ロザリオン! ケガはないなあ!? このオレという良い男を振っておいて、オレの知らないとこで勝手に死ぬのは許さないぜ!? シェリーディア様の坊ちゃんも無事なようで良かったよ!」
「ぐっ……レ、レイザスターか……」
云い放って跳躍し、さらに敵を撃墜せんと向かっていく男。“魔工匠”イセベルグ・デューラーの一番弟子にして魔工師レイザスター・ブライアムは、隠れ男性恐怖症だったロザリオンが同郷の仲間の中で最も苦手とする相手であった。

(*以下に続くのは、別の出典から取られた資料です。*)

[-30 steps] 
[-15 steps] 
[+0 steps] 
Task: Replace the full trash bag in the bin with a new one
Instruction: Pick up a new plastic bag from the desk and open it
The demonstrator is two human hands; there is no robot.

ロザリオンはしかし、彼ら3人の参戦を知るや否や、完全に構えを解いた。襲い掛かる敵と嬉々として交戦する仲間を見上げるロザリオンの背中から、突如女性の澄んだ声がかかった。
「信頼しておいでなのですね、ノスティラス皇国同胞の彼らの事を。まあそれに関してはワタシもアナタと同感です、ロザリオン様。これまでの戦、死線を越えし朋友として」
驚愕して振り向いたロザリオンの先で、いつの間にそこへ辿り着いたのか、法衣を来た眼鏡金髪の女性がレミオンとエイツェルのもとにしゃがみこんでいた。そしてその手から、強力無比な法力を流し込み始める。
「……ヘレスネルか。助力感謝する」
「サタナエル一族の再生力には及びませんが、治療はお任せあれ。このご両人の再生も、敵の掃討も速やかに終わらせます。道中話をお聞きしながら、シェリーディア様の背中を追わせてください」
ヘレスネル・ザンデ女史。自らを痛い目に合わせた、この苦手な部類に入る女性を見たレミオンは、言葉を返した。
「あんたに……助けられるたあな。取り敢えず礼は云っとくぜ……」
「アナタに何かあっては、シエイエス様に申し訳が立ちませんからね。今は黙って治療を受けといてください」
レミオンは笑って、ヘレスネルの手から送られる心地良い癒しの感触に身を任せたのだった。